La bourse a également rappelé aux exploitants d'entrepôts que les accords de location-partage ne sont pas autorisés s'ils servent à restreindre la capacité des futurs propriétaires à prendre une livraison physique, ce qui semble avoir été la prémisse de cette opération de stockage particulière.

Le rappel réglementaire semble avoir eu un impact, puisque 88 625 tonnes d'aluminium ont été réaffectées à Gwangyang le 1er mai.

LA FIN DE LA PARTIE ?

Ce n'est peut-être pas la fin de la saga de l'aluminium russe au LME, qui dure depuis l'invasion complète de l'Ukraine par la Russie en 2022.

Le dernier train de sanctions, qui établit une distinction entre le métal produit avant et après le 13 avril, augmentera la pression sur la bourse pour qu'elle prenne sa propre décision quant à l'interdiction de l'aluminium russe.

Mais il semble qu'il y ait encore beaucoup de métal en mouvement.

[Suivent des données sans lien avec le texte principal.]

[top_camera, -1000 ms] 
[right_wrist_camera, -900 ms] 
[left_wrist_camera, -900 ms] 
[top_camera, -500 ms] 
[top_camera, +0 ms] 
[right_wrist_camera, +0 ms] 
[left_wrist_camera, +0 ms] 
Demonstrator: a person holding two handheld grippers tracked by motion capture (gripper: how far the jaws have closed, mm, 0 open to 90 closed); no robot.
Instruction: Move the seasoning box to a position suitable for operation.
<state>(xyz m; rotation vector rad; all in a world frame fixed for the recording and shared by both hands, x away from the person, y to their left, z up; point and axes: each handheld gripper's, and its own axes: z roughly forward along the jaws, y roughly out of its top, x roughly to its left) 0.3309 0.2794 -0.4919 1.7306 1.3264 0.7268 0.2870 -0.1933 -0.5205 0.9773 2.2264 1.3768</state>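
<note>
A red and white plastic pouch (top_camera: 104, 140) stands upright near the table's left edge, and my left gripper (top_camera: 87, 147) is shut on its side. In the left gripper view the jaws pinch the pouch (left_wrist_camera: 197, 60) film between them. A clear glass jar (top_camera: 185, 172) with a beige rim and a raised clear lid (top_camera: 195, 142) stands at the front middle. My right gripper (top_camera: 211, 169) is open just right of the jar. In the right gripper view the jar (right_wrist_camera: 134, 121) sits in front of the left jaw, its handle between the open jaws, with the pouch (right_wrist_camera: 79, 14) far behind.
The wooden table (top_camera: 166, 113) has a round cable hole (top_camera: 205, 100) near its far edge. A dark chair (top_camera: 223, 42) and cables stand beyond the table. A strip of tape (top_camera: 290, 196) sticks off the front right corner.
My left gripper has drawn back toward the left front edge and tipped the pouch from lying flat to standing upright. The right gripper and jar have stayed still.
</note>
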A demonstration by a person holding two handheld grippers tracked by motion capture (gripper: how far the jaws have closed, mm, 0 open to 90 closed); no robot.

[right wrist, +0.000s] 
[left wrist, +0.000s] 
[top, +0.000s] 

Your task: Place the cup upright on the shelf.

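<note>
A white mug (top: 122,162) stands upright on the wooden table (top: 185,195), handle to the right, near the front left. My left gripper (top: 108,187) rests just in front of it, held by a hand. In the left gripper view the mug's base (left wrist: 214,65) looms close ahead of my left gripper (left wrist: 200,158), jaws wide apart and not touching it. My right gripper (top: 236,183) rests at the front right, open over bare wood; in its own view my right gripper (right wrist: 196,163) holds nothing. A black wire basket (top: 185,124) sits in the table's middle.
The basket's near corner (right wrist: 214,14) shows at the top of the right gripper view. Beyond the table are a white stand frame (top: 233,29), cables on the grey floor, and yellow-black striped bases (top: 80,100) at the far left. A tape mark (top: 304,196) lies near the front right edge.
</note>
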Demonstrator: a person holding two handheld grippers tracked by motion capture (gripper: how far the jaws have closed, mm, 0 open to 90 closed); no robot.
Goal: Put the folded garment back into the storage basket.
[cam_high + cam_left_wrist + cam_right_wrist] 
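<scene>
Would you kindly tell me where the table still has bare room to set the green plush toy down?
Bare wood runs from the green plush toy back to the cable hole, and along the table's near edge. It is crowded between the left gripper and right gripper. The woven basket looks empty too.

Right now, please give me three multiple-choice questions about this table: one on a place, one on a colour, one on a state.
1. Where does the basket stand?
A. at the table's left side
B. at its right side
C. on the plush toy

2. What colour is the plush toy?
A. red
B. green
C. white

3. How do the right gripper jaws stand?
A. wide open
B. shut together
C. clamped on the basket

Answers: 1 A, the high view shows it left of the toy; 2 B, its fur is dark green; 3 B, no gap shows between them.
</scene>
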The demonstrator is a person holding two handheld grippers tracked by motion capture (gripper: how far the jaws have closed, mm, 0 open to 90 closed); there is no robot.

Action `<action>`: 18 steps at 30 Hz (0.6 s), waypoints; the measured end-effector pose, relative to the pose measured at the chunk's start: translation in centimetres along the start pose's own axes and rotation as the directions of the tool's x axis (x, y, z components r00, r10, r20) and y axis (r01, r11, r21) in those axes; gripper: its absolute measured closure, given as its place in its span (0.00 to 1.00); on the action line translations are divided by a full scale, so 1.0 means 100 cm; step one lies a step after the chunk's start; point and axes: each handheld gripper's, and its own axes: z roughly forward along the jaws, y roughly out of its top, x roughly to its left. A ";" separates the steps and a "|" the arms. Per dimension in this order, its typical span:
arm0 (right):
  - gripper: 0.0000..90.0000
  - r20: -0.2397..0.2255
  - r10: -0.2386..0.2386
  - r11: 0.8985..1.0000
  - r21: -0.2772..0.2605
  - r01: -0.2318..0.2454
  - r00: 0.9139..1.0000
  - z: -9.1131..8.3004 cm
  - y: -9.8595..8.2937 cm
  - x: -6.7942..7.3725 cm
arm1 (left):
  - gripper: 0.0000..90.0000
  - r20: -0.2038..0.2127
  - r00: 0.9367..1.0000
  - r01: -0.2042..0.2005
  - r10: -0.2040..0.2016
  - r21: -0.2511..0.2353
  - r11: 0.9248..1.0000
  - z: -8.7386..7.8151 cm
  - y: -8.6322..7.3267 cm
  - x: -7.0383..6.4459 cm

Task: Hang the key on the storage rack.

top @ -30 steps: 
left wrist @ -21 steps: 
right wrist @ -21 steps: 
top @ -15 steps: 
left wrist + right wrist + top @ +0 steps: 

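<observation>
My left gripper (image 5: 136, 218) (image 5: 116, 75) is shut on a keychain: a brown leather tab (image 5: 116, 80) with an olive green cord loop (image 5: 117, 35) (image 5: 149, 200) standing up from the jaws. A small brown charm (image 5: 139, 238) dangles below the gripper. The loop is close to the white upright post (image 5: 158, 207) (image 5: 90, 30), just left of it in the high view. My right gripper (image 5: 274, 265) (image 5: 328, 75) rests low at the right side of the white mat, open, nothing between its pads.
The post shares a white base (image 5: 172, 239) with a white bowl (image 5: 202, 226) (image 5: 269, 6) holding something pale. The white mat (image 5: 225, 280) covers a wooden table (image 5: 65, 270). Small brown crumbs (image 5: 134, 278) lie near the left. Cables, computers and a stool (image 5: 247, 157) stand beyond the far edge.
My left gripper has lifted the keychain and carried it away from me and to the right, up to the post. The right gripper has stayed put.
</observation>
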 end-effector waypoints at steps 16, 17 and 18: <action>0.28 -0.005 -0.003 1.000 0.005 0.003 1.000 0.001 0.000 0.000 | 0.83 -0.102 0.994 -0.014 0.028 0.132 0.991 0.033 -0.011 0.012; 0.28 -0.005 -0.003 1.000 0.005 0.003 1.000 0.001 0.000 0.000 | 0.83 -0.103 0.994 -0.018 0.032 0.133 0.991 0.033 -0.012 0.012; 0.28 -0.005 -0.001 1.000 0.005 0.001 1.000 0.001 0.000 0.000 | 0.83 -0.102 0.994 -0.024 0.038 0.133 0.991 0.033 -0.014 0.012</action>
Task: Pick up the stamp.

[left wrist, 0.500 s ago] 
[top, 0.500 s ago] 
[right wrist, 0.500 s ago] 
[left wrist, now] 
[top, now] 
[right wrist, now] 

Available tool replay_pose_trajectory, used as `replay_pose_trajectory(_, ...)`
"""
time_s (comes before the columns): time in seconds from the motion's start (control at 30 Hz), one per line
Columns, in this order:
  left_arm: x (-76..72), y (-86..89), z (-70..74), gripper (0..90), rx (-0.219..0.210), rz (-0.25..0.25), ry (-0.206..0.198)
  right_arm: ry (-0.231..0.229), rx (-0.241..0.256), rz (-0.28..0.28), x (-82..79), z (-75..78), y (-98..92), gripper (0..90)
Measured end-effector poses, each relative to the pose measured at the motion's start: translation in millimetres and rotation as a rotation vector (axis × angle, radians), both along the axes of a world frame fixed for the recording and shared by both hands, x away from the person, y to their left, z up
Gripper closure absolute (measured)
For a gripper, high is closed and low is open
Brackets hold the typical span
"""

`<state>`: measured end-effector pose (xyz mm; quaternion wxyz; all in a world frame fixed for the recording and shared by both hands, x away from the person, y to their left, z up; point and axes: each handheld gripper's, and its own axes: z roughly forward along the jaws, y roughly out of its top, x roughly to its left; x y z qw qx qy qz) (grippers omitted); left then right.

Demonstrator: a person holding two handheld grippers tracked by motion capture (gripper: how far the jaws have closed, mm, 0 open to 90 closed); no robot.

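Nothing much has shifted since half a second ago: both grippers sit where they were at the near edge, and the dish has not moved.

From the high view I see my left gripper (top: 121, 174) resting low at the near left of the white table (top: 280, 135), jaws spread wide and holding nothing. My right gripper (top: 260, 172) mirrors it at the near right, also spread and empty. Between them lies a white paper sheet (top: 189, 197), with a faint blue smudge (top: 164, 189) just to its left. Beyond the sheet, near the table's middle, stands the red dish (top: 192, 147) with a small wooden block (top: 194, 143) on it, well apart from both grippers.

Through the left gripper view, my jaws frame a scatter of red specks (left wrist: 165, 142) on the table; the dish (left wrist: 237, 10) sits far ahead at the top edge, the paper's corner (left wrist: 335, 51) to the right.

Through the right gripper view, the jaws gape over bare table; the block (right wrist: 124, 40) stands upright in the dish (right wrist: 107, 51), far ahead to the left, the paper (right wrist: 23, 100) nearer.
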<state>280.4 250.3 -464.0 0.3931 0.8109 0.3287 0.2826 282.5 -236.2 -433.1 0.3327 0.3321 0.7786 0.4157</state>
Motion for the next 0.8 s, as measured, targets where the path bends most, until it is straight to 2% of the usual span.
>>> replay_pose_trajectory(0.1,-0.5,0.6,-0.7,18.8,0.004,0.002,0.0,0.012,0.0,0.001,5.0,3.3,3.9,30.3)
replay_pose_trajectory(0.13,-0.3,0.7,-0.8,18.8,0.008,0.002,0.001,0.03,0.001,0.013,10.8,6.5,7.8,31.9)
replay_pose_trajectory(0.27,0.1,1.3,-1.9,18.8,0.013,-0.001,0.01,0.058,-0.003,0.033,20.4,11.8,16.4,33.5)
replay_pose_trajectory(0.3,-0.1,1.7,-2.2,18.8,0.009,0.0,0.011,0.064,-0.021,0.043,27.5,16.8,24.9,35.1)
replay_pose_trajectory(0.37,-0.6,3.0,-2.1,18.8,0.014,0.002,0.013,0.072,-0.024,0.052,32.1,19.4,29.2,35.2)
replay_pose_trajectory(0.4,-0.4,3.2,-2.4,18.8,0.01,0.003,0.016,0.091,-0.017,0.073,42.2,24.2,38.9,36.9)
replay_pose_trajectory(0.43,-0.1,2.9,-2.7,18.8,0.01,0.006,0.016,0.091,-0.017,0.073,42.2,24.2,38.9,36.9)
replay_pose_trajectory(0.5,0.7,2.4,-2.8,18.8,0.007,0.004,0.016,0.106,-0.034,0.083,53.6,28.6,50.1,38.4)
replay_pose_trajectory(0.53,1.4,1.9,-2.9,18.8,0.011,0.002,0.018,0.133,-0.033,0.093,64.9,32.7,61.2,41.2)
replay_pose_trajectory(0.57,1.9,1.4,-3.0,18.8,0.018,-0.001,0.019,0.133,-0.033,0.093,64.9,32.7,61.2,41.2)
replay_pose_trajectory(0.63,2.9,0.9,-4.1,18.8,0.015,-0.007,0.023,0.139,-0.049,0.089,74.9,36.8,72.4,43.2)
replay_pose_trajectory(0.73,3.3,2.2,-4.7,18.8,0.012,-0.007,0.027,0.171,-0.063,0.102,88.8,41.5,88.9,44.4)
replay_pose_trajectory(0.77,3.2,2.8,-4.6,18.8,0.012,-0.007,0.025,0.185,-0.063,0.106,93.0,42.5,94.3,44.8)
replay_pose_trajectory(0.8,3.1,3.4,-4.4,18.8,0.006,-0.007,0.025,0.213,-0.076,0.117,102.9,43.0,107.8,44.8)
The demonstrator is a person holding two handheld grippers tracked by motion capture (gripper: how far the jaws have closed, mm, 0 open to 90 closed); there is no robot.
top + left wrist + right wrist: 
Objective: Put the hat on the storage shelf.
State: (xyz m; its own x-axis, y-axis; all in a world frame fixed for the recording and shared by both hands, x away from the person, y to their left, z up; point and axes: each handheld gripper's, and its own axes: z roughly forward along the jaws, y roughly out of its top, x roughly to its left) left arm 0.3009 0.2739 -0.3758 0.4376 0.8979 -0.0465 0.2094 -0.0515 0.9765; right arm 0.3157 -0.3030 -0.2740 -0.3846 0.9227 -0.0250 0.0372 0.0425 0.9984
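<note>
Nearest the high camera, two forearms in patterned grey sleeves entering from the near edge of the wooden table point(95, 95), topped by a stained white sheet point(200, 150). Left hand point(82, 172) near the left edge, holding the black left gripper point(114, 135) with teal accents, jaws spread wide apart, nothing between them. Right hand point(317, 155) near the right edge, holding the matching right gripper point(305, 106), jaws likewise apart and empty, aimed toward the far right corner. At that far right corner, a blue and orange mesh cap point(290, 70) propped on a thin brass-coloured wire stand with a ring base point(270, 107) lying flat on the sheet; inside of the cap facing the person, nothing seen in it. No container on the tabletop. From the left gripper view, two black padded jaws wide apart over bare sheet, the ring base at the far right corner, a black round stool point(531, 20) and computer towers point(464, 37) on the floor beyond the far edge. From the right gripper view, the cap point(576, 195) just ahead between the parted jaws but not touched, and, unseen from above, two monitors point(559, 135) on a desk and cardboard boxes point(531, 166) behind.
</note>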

Si l'on exclut le remaniement de Gwangyang, il y a eu près de 106 000 tonnes de nouvelles annulations nettes depuis le 12 avril.

S'agit-il de métal non russe qui s'arrache ? Ou quelqu'un a-t-il trouvé un autre moyen de contourner les nouvelles règles en matière de sanctions ?

Il est également possible que le métal russe qui était stocké hors marché avant le 13 avril gravite dans les entrepôts du LME, ce que la bourse elle-même a déclaré être un résultat potentiel.

Jusqu'à présent, cela ne s'est pas produit, mais ce que le LME appelle les stocks "hors mandat" représentait un volume considérable de 737 000 tonnes à la fin du mois de février, selon la dernière mise à jour mensuelle de la bourse.

Étant donné que la société russe Rusal est un gros producteur, avec des ventes de 4,2 millions de tonnes en 2023, il est probable qu'une partie au moins de ce stock fantôme soit du métal russe.

IMPORTATIONS CHINOISES

Le LME a de la chance : bien que les États-Unis aient désormais interdit toutes les importations et que de nombreux consommateurs occidentaux s'autosanctionnent, l'aluminium russe trouve toujours un débouché physique.

La Chine en particulier absorbe ce que l'Occident n'achète pas.

Le pays a importé 1,2 million de tonnes d'aluminium primaire russe l'année dernière, contre 462 000 en 2022. En effet, le métal russe représentait les trois quarts des importations totales.

Le flux s'est poursuivi au cours du premier trimestre de cette année. Les importations russes ont totalisé 392 000 tonnes, ce qui correspond au rythme des deux trimestres précédents.

Bien que la Chine soit le premier producteur mondial d'aluminium primaire, son immense réseau de fonderies se heurte désormais au plafond de capacité de 45 millions de tonnes fixé par le gouvernement.

Les possibilités de construction de nouvelles fonderies étant limitées, si ce n'est pour remplacer les anciennes, le pays semble en mesure d'absorber une quantité croissante de métal russe importé. La production de Rusal est de l'aluminium à faible teneur en carbone produit à partir de l'énergie hydraulique sibérienne, ce qui la rend probablement attrayante en tant que source de matière première pour les fabricants de produits chinois.

L'appétit de la Chine pour le métal russe offre un débouché à la fois pour la nouvelle production et pour la production plus ancienne qui, autrement, pourrait être stockée au LME.

Toutefois, il reste à voir si cela empêchera d'autres changements dans les stocks d'aluminium russe du LME.

Les opinions exprimées ici sont celles de l'auteur, chroniqueur pour Reuters.